Legislativas 2015

Costa quer Ministério da Cultura para o "país" e não para os "agentes culturais"

Em Lisboa, o líder do PS recebeu o apoio de diversas personalidades, a quem garantiu que cultura será uma "prioridade" num momento em que país está "consumido" pelos números. Costa defende que estado não deve ter "política de gosto", mas deve contribuir para acesso à cultura.

A ideia de relançar um Miinistério da Cultura é ponto assnte no programa eleitoral do PS, mas, num almoço com agentes culturais, em Lisboa, António Costa aproveitou para reforçar que, com um governo socialista, esse será um compromisso imediatamente cumprido: "É essencial", disse.

Mas, sublinha: "Mais do que um Ministério da Cultura, nós precisamos de um governo de cultura, porque a cultura tem de estar presente, transversalmente, em todas as dimensões da vida e da atividade do governo".

Para o secretário-geral do PS, o governo deve ter um papel central no apoio à cultura, mas, salienta: "O Ministério da Cultura não é um Ministério para os agentes culturais, pelo contrário, é para o país."

"Ao estado e ao governo não cabe escolher artistas nem ter uma política de gosto. Mas, é obrigação do estado tornar a cultura acessível a todos", acrescenta.

No almoço, Costa, disse que o país tem estado "consumido a discutir percentagens , taxas e questões financeiras", insistindo que o executivo de Pedro Passos Coelho e Paulo Portas foi responsável por "destruir a autoestima do país".

Dirigindo-se ainda aos convidados, relembrou o trabalho que fez, em prol da cultura, enquanto autarca, destacando que "as maiorias absolutas permitiram governar melhor". Garantiu também querer fazer no governo "o mesmo" que fez na autarquia da capital, e apelou ao voto: "Já agora, sejam amigos: que ganhe o PS com condições de governar".

Sob o título de "Almoço com o mundo da Cultura", a ação de campanha contou com a presença de nomes como António Mega Ferreira, antigo presidente do Centro Cultural de Belém, o ex-ministro Eduardo Marçal Grilo, António Vitorino de Almeida, Carrilho da Graça; e atores como Diogo Infante, Vítor de Sousa ou Paulo Pires. Da área da música, estiveram presentes Camané, Gisela João ou João Gil.

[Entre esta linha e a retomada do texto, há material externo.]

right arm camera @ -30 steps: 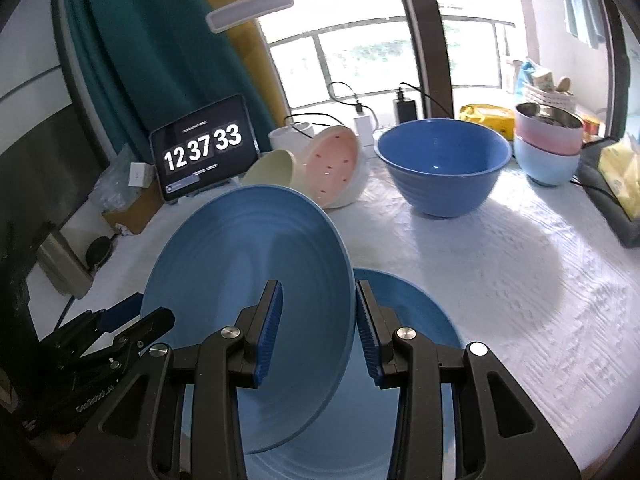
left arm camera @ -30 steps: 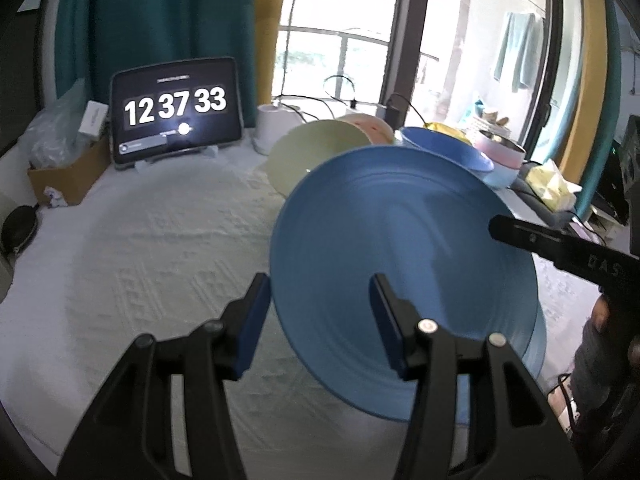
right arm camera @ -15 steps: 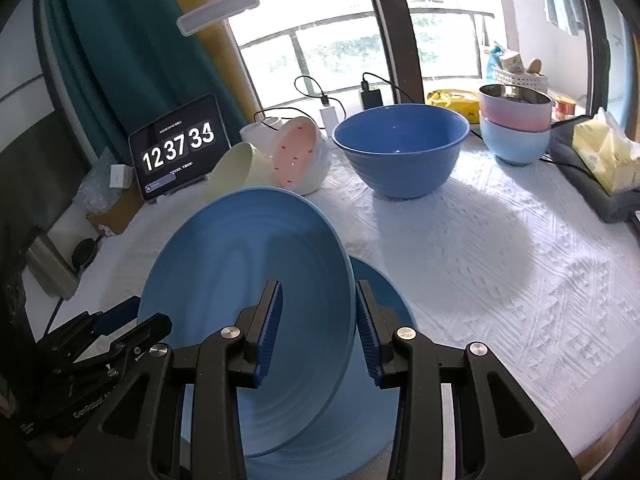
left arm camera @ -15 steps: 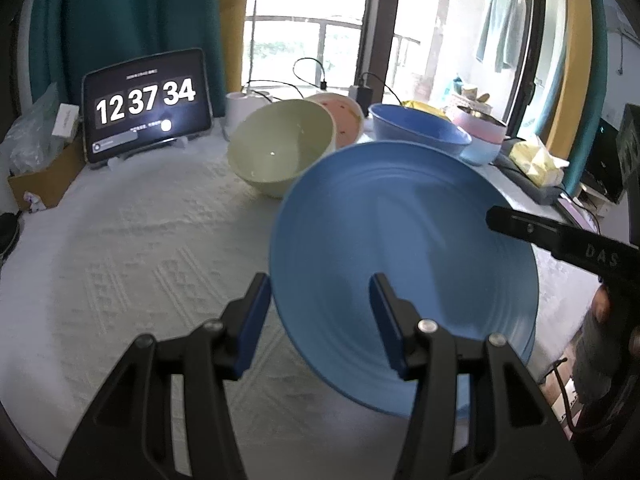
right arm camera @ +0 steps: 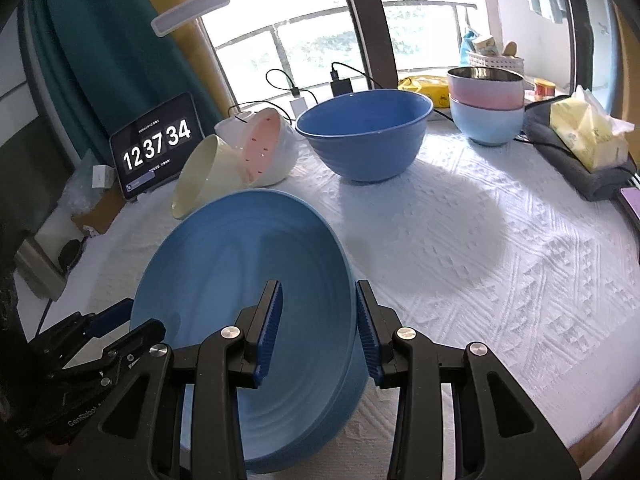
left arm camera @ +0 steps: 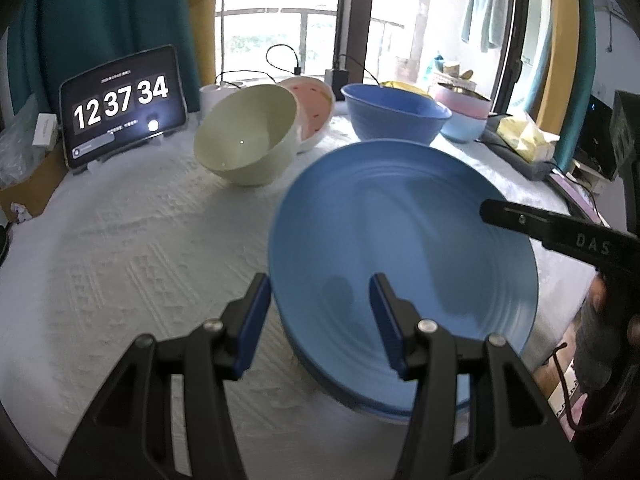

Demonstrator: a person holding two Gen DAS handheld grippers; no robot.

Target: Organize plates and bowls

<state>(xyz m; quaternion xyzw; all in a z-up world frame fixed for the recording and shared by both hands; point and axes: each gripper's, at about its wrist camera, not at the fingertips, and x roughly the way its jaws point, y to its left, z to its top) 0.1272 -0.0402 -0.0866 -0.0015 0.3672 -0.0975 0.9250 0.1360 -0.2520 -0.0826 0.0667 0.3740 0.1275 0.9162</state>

Antes do discurso de António Costa, alguns dos presentes tomaram a palavra, para curtos testemunhos de apoio à candidatura socialista.

António Pinto Ribeiro, programador cultural, falou de um governo PSD/CDS-PP que deixa um país numa "ruína social, política e cultural", acusando a coligação de "fanatismo, incompetência e má preparação". Por outro lado, a artista plástica Joana Vasconcelos deixou o apelo para que a cultura seja uma "prioridade" para António Costa. Pilar del Rio pediu a "união das esquerdas" como solução para uma nova política cultural.

Depois de, ontem, a caravana socialista ter percorrido o distrito de Braga, hoje, depois do almoço em Lisboa, António Costa voa até aos Açores para um comício em Ponta Delgada.